Terör nedeniyle oluşan kaos ortamı okula devam etmemize engel olmuştu. Şimdiki öğrencileri kıskanarak izliyorum. Genç arkadaşlar gönüllerinden geçtiği gibi eğitim almaktalar, sosyal faaliyetlere katılmaktalar. Birde derslerinde başarılı olurlarsa kaymaklı kadayıf olacaktır.
Televizyonda seyrediyorum belediye zabıtası fırını kontrol ediyor. Etraf pislik içinde, insan sağlığını etkileyecek durumlar var. Zabıta ceza kesecek, durumu belediye başkanı ve televizyoncular izliyor. Kendini haklı gören ve ceza ödemek istemeyen fırıncı itiraz ediyor ;
Doğudan göçtüm yedi çocuğum var. Para kazanamıyorum. Çoluk çocuk zor durumda.
Sen para kazanamıyorsun diye halkın sağlığıyla mı oynaman gerekiyor ?
Beni buradan s....r edip geldiğim yere mi göndereceksin ?
Ortam gerginleşiyor. Kolay değil bir baba ,yedi çocuk ve çalışanlar . Belediye görevlileri biraz daha kalsalar fırından zor çıkacaklar. Saldırıyı çevik kuvvet bile zor engeller. Kapatma veya ceza kesildimi bilmiyoruz. Çekim orada bitiyor.
Sabah alışveriş için arabamla yola çıktım. Trafik ışığı yeşil yanınca aracı hareket ettirdim. Tam 3-5 metre yol almıştım , aniden bir taksici tahmin ettiğiniz gibi ok gibi fırladı ve kırmızı ışıkta geçip gitti. Çok sinirlendim medeniyetimden fedakarlık yapıp aracı takip ettim ve yakaladım. Katilmisin sen ? diye sorduğumda sadece güldü. Belkide bendeki iri gövdeyi görüp çekindi . Ya benden güçlü olsaydı kesin dayağı yemiştim.
Bende sütten çıkmış ak kaşık değilim. Zaman zaman bende kırmızı ışık ihlali yapıyorum ama kontrollu, bahane değil ama kimseye zarar vermeyecek şekilde. Taksicinin yaptığı şekilde gaddarca değil. Neyse bu değerli arkadaşımızı emniyete bildirdim. Merak etmeyin biz halleder, size bilgi veririz dediler. Ben vatandaşlık görevimi yaptım sıra devlette. Bekleyip göreceğiz.

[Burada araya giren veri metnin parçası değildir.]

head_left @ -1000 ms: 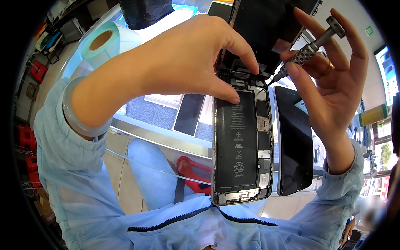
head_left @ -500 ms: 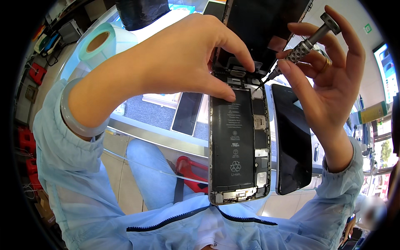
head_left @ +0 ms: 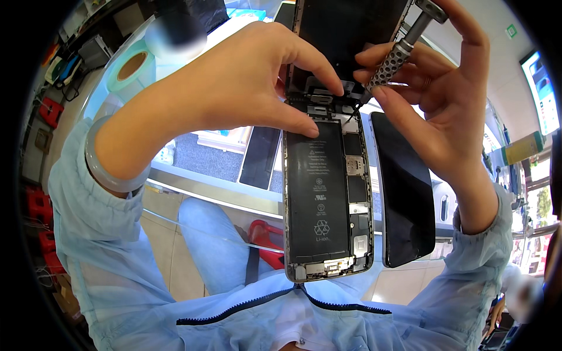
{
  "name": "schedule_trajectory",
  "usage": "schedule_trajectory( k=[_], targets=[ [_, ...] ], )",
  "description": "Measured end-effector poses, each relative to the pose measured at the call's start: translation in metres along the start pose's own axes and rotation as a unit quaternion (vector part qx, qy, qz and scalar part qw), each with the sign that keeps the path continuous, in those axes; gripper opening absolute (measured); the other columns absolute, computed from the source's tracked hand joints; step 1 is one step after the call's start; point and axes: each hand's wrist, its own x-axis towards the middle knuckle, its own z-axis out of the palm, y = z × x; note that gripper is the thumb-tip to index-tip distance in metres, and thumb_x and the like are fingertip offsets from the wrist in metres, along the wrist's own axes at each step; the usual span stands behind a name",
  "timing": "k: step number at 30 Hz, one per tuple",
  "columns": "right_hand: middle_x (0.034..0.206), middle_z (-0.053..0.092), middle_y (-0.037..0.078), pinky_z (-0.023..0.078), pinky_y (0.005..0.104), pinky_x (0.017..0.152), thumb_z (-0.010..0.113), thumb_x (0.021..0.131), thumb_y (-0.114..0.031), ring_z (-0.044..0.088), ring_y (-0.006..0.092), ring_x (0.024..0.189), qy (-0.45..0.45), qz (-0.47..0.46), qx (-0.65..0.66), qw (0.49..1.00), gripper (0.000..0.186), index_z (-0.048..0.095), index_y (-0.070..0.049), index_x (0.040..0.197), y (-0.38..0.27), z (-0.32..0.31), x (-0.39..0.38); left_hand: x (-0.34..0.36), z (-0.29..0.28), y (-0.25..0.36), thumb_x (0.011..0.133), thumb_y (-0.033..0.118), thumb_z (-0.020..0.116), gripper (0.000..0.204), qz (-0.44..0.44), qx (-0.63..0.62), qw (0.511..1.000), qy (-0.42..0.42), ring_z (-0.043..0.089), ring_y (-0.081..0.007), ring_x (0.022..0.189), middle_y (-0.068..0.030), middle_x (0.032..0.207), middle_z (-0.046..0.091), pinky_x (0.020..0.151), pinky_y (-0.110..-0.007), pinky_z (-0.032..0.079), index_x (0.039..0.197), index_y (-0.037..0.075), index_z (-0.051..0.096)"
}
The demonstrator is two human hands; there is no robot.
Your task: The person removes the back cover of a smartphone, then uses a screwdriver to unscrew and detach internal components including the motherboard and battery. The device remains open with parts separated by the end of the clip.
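Observation:
An opened smartphone (head_left: pixel 319 193) shows its black battery along the left and metal-covered circuit parts along the right. Its dark screen panel (head_left: pixel 351 35) is raised at the far end. My left hand (head_left: pixel 257 76) grips that end, thumb on the battery's top and index finger by the screen connectors; its other fingers are mostly hidden. Between the thumb and fingers of my right hand (head_left: pixel 436 99) is a grey metal screwdriver (head_left: pixel 391 65) with a perforated grip. Its thin tip reaches a silver plate at the phone's upper right; whether it touches a screw is too small to tell.
A second dark phone (head_left: pixel 404 193) lies just right of the opened one. Another phone (head_left: pixel 260 157) is to the left, by the glass counter's edge (head_left: pixel 216 193). A pale label roll (head_left: pixel 132 69) stands at the far left. A red stool (head_left: pixel 266 240) shows below.
The opened phone and both hands have shifted slightly left in view. My right hand has brought the screwdriver left and tilted it steeper, its tip still at the upper-right plate.

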Motion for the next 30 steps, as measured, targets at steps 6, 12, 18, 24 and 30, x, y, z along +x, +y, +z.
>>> schedule_trajectory(
  k=[6,12,18,24,30],
  targets=[
    [0.141,0.017,0.017,0.059,0.0323,0.079,0.063,0.071,0.014,0.062,0.0268,0.102,-0.028,-0.110,-0.039,0.993,0.094,0.004,-0.011,0.139,0.005,0.003,0.002,0.000,0.000,0.000,0.063,0.001,0.079,0.041,-0.012,0.006,1.000,-0.001,0.065,-0.0156,0.089,-0.0061,0.097,0.068,0.078,-0.029,0.055,0.102,0.006,0.069],
    [0.142,0.014,0.017,0.059,0.0315,0.077,0.061,0.071,0.013,0.062,0.0285,0.100,0.042,-0.037,0.024,0.998,0.096,-0.001,-0.012,0.140,-0.009,0.020,-0.002,0.000,0.001,0.000,0.062,0.001,0.080,0.040,-0.013,0.004,1.000,0.003,0.065,-0.0155,0.088,-0.0058,0.096,0.068,0.078,-0.029,0.054,0.101,0.006,0.070],
    [0.144,0.010,0.017,0.059,0.0313,0.076,0.062,0.072,0.013,0.062,0.0303,0.102,0.010,-0.054,-0.139,0.989,0.097,-0.002,-0.012,0.140,-0.011,0.021,-0.003,-0.001,0.000,0.001,0.063,0.002,0.080,0.040,-0.014,0.000,1.000,0.007,0.064,-0.0155,0.089,-0.0058,0.096,0.068,0.078,-0.029,0.054,0.101,0.006,0.069],
    [0.143,0.012,0.018,0.060,0.0299,0.073,0.064,0.073,0.013,0.062,0.0305,0.103,0.011,-0.030,-0.169,0.985,0.097,-0.002,-0.012,0.140,-0.017,0.019,-0.003,-0.002,0.000,-0.001,0.063,0.003,0.079,0.041,-0.005,0.000,1.000,0.005,0.064,-0.0158,0.089,-0.0063,0.097,0.068,0.078,-0.029,0.054,0.103,0.006,0.069],
    [0.143,0.013,0.017,0.060,0.0298,0.073,0.064,0.071,0.011,0.064,0.0283,0.096,-0.026,-0.082,-0.061,0.994,0.098,-0.002,-0.013,0.140,0.000,0.006,-0.001,-0.002,0.000,0.000,0.063,0.003,0.079,0.041,-0.010,0.005,1.000,0.001,0.065,-0.0161,0.089,-0.0065,0.097,0.068,0.079,-0.029,0.054,0.103,0.005,0.069]
  ],
)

Sabah solumuzdan kalkmışız ya, işimiz ters gidiyor. Markette alacağımızı aldık , kasaya gidip sıramızı bekledik. Sıra bize gelip malzemeleri kasadan geçirirken arkadaki vatandaş acele ederek neredeyse bizim üzerimize düştü ve kendi malzemelerini bizimkilerle karıştırdı. Kasiyer haklı olarak farketmedi ve bizim faturaya giriş yaptı. Dolayısı ile düzeltme yapması gerekti . Bu acele davranma , bekleme istememek biz dahil sıradakilerin beklemesine neden oldu. Biz sesimizi çıkartmadan hatanın düzeltilmesini beklerken aceleci bey şikayet edip kasiyere bağırmaya başladı. Karışmayabilirdim ama bu haksızlığa göz yumamazdım , atıldım.

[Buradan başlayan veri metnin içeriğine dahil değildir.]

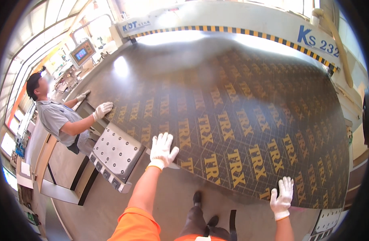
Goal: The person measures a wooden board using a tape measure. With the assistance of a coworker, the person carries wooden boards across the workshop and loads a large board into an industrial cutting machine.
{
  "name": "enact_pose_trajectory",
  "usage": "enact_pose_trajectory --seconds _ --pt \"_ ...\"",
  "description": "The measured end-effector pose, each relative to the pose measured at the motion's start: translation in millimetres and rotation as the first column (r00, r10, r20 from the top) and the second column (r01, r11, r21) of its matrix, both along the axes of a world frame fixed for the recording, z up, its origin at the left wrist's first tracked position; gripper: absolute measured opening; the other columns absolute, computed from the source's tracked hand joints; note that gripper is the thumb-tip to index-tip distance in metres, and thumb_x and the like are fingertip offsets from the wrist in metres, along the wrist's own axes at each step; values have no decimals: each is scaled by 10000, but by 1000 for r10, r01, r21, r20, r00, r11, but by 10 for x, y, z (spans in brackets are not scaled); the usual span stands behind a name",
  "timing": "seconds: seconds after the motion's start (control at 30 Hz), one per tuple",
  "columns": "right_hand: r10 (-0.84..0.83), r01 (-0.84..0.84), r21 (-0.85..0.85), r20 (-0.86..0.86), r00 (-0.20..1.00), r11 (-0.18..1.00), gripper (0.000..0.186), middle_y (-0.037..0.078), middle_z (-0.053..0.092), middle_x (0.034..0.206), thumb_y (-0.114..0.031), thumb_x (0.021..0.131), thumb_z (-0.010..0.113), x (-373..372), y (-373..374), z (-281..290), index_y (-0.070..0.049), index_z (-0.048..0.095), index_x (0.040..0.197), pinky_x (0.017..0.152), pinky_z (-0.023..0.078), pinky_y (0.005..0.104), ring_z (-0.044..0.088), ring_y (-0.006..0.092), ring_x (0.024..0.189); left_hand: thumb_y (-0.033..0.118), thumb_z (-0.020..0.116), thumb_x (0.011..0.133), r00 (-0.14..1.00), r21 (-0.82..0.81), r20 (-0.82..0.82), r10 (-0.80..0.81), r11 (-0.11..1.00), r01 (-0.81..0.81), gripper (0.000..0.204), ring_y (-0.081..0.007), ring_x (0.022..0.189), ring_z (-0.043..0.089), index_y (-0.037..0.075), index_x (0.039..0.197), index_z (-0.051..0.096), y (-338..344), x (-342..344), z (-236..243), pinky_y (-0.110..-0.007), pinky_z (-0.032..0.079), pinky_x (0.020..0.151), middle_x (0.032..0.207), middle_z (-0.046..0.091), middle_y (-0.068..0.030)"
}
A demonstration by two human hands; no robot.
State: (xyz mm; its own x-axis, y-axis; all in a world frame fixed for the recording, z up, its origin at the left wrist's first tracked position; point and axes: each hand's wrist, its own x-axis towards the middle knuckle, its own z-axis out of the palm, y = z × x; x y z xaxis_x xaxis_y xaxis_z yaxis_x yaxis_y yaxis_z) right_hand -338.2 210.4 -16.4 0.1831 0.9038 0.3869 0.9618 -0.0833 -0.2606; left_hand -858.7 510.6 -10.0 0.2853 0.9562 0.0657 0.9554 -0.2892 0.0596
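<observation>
A large, glossy dark brown panel [216, 120] with rows of repeated yellow print lies flat in front of me. My left hand [162, 149], in a white knit glove, rests on its near edge left of centre, fingers stretched out. Farther right along the same edge, my right hand [282, 197], gloved alike, lies with its fingers straight and holds nothing. At the left, a co-worker's gloved hand [102, 111] is laid on the panel's left edge, and that person's other hand [83, 95] is farther back along it.
Across the back runs a white machine beam [232, 21] with a yellow-and-black striped edge. A metal support table [117, 149] with round studs juts out by my left arm; another studded table [327, 221] stands at lower right. The co-worker [62, 116] stands left, below a control screen [82, 52].
</observation>
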Motion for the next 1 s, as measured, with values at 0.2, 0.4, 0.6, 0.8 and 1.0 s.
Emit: enact_pose_trajectory --seconds 0.2,0.4,0.6,0.8,1.0 --pt "-29 27 83 25 999 996 432 318 658 1429 -158 933 680 -157 -16 -301 120 712 1263 1283 346 623 554 516 1427 494 603 1018 994 246 48 -96 966 81 709 -434 1514 437 38 1552 512 183 -98 -378 -597 245 1307 1619 516 -230" --pt "-73 64 149 56 996 987 432 322 667 1413 -151 913 695 -226 -86 -508 132 724 1238 1278 366 602 568 517 1413 494 603 1029 988 315 58 -143 942 118 716 -453 1536 429 20 1560 530 263 -97 -603 -599 239 1318 1635 504 -255" --pt "-73 56 196 81 994 979 400 306 686 1401 -101 917 698 -325 11 -598 96 732 1263 1276 376 578 591 512 1398 443 571 1040 984 327 51 -169 934 144 701 -496 1521 414 -8 1570 487 309 -171 -565 -596 252 1300 1640 468 -303" --pt "-162 135 218 112 980 967 388 266 644 1509 -47 1000 649 -262 -130 -824 89 689 1361 1298 349 512 533 455 1491 402 601 1026 946 574 -63 -319 763 296 554 -493 1436 495 0 1407 613 524 -167 -794 -591 359 1240 1537 559 -287" --pt "-228 192 248 129 965 950 400 224 597 1588 -77 1072 606 -87 -130 -1181 60 656 1444 1317 310 446 479 380 1555 254 647 974 912 715 -146 -384 596 366 152 -458 1305 586 169 1085 707 679 -196 -929 -562 510 1045 1413 621 -238"
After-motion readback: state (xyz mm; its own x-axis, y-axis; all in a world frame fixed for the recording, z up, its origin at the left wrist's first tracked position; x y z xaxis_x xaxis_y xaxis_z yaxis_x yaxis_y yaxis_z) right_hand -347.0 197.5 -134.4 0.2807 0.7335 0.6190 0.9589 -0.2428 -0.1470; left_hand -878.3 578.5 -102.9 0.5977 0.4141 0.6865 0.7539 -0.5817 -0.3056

Hem hatayı sen yapıyorsun hem de kasiyere bağırıyorsun !!
Sonucu tahmin edersiniz sevimsiz konuşmalar . Ama en ilginçi adamın söylediği;
Ben hayatımda hiç hata yapmadım.
Artık bu anlayışa çok fazla birşey söylemek mümkün değil. Başkasının hakkına sahip çıkmayı veya haksız olduğu halde kendini haklı gösterme ve bunu olağan görme anlayışı.
Eminim bu türlü davranışlarla hergün çok sayıda karşılaşıyoruz.
Sırasını beklemek , kurallara uymak , çevreye zarar vermemek medeni toplumların tarifinde değil mi? Medeni ülkelerde bu örnekleri görmek çok mümkün değil . Kurallar ve kurallara uyan vatandaşlar var.
Kısa bir ziyaret için gittiğim İngiltere’de sabah yürüyüşünde çok nadir de olsa kırmızı ışık ihlali yapan aracı görünce aklıma gelen ilk soru acaba sürücü İngiliz mi? Yoksa İngiltere’ye göçenlerden mi ? olmuştur.
Singapur’da caddeye tüküren veya çiklet çiğneyenlere çok ciddi cezaların olduğunu biliyoruz.
Almanya’da sıkıysa trafik kurallarına aykırı araç kullan. Hemen ciddi cezayı alırsın.
Amerika’da istersen vergi kaçakcılığı yap. Sing Sing’de sürünürsün. Sana direkt komünist muamelesi yaparlar.
Elbette eğitim önemli ancak bazen ceza gerekiyor. Uzun vadede eğitim olsun ancak ayrıcalık yapmadan ceza uygulamak caydırıcılık , farkındalık yaratması açısından önemli.
Devlet olmanın gereklerini yıllarca hatta asırlarca yerine getiremeyenlerin cezasını sonraki nesiller çekiyor. Kültür seviyesi yüksek ülkeler bile eğitimsizliğin , fakirliğin cezasını çekiyorlar hala aksaklıklar var.
Malesef bizde daha uzun yıllar bu kaosu yaşayacağız. Sosyolojik davranış şekillerinin değişmesi birkaç nesil alıyor.
Terör eğitimsizlikten, fakirlikten nemalanıyor. Asırlar süren pervasızlığı kapatmak için geri kalmış bölgelerimize önem verelim ancak çözüm uzun yıllar alacaktır. Kısa vadedeki tedbir ise kurala uymayanı uymaya zorlamak olmalıdır. Gerekirse en sert şekilde.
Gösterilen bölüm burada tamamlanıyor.